- _EXERCISE BRIEF_
Set the listing down again exactly, please, apart from its pictures.

- _SOURCE DATA_
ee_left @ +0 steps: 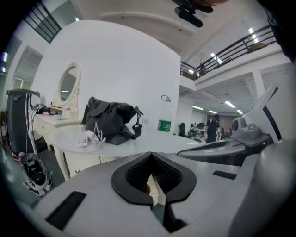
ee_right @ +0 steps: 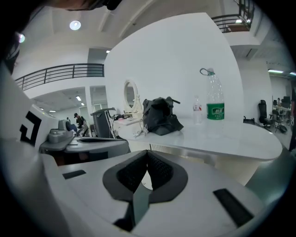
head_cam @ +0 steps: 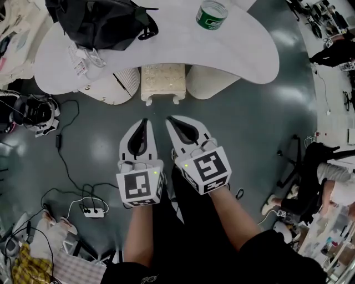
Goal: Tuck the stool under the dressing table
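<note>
Grey floor (head_cam: 255, 127) | stool (head_cam: 162, 82) sat tucked under the white surface (head_cam: 166, 52) | left tongs (head_cam: 144, 123) and right tongs (head_cam: 172, 121) hovered before it, both pressed together, empty.

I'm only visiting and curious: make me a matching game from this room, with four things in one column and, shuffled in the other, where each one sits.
Things:
1. stool
2. black bag
3. bottle
4. power strip

Places:
A. on the floor, lower left in the head view
B. on the white table, at its left end
C. between the table's two pedestals, at its front edge
D. on the table, right of the bag

Pairs: 1-C, 2-B, 3-D, 4-A.
</note>
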Motion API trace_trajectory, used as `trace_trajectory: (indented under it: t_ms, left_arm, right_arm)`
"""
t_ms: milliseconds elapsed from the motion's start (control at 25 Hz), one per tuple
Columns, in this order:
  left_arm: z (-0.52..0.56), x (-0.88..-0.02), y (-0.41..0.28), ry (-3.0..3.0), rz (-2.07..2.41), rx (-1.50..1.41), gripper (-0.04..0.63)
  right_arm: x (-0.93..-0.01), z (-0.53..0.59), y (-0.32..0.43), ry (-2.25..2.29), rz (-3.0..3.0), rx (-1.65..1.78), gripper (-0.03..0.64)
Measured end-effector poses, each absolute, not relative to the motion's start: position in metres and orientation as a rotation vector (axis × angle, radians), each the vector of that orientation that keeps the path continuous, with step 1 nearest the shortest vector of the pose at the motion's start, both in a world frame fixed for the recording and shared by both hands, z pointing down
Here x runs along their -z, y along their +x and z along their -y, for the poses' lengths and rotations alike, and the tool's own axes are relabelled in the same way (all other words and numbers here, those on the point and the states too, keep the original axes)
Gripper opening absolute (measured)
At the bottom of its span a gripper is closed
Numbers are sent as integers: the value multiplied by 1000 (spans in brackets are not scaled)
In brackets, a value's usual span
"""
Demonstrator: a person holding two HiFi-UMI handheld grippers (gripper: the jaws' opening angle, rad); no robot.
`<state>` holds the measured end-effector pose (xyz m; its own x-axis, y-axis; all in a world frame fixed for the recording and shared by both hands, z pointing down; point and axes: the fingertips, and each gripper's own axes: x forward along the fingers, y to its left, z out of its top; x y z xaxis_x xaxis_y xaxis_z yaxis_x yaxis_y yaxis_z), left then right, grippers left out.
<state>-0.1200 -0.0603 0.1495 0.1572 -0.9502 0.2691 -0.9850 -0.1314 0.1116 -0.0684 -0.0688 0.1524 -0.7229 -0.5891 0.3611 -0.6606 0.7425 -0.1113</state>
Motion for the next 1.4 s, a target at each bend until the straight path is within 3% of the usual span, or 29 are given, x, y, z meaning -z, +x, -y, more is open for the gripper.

- _RESULT OF THE EXERCISE_
ee_left @ +0 steps: 
ee_right @ +0 steps: 
head_cam @ +0 steps: 
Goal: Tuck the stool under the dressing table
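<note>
Grey floor (head_cam: 255, 127) | stool (head_cam: 162, 82) sat tucked under the white surface (head_cam: 166, 52) | left tongs (head_cam: 144, 123) and right tongs (head_cam: 172, 121) hovered before it, both pressed together, empty.

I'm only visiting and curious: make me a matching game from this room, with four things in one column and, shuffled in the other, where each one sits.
Things:
1. stool
2. black bag
3. bottle
4. power strip

Places:
A. on the floor, lower left in the head view
B. on the white table, at its left end
C. between the table's two pedestals, at its front edge
D. on the table, right of the bag

Pairs: 1-C, 2-B, 3-D, 4-A.
</note>
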Motion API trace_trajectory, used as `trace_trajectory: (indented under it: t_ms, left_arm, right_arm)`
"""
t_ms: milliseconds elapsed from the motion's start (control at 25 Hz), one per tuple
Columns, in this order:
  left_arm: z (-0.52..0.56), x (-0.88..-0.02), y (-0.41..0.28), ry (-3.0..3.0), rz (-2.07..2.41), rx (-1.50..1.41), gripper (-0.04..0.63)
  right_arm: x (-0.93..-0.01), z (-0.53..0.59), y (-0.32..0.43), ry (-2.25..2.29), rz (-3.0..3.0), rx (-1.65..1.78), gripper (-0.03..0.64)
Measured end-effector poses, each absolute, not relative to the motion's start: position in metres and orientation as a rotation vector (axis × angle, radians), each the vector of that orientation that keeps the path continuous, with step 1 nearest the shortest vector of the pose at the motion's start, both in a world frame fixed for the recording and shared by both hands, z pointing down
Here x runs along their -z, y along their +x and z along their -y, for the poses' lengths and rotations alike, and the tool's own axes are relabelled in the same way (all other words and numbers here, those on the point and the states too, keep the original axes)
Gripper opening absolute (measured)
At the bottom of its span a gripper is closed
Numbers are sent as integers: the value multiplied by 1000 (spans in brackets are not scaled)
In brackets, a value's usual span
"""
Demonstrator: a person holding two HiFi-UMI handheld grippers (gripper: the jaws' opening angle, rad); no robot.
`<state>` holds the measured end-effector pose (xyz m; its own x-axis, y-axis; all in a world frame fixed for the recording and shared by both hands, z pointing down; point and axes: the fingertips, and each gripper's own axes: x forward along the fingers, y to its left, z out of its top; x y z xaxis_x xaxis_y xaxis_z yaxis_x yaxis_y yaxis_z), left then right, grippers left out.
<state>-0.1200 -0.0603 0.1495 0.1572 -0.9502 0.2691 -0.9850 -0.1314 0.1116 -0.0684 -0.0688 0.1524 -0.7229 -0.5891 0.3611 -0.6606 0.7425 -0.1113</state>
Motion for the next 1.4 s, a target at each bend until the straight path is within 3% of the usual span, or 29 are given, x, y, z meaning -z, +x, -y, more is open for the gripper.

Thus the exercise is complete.